__Exercise details__
What is needed is a copy of each line in the listing below that contains "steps".

__Given data__
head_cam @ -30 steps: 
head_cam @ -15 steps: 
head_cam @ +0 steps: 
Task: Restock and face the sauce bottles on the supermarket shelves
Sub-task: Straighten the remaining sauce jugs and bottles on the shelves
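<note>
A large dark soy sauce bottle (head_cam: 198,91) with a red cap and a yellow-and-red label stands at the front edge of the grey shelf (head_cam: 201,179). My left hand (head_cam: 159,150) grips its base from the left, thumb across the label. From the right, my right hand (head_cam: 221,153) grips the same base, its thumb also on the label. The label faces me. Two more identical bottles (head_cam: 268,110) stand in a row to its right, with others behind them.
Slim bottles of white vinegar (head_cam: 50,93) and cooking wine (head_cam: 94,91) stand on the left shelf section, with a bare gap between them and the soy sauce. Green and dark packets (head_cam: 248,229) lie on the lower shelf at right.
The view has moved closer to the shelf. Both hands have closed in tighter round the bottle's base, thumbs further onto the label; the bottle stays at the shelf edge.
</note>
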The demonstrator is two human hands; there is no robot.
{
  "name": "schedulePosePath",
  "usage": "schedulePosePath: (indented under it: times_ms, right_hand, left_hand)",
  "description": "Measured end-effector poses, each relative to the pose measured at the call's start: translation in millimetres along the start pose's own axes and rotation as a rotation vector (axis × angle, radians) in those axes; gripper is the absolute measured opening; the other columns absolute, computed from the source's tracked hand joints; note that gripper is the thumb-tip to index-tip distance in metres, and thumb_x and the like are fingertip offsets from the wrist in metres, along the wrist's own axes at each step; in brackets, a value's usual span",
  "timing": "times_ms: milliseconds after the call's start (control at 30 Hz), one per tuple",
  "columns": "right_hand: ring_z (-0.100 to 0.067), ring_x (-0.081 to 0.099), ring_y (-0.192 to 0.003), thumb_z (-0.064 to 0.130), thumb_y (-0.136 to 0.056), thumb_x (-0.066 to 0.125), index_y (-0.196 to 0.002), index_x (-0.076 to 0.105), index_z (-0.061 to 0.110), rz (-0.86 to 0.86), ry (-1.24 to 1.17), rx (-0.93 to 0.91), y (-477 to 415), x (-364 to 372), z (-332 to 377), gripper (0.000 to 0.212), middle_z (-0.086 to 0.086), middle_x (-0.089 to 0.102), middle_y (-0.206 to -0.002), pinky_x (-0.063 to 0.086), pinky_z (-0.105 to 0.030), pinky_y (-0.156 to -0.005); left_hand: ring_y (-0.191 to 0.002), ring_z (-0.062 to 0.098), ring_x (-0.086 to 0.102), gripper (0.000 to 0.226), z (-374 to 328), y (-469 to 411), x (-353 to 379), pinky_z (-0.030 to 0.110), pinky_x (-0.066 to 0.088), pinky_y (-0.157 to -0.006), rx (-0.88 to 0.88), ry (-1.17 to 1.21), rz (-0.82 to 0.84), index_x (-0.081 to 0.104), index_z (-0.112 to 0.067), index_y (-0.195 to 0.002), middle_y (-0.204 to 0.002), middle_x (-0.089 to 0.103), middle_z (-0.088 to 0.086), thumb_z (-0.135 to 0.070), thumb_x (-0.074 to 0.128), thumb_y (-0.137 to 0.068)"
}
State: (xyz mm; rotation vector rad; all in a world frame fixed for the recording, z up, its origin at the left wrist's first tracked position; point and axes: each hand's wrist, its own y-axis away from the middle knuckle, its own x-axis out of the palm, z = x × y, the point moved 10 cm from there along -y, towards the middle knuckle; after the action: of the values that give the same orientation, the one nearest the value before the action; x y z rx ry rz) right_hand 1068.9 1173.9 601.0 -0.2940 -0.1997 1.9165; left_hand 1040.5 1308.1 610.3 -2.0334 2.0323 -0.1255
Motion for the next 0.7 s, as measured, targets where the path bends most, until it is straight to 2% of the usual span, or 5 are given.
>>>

__Written answer__
head_cam @ -30 steps: 
head_cam @ -15 steps: 
head_cam @ +0 steps: 

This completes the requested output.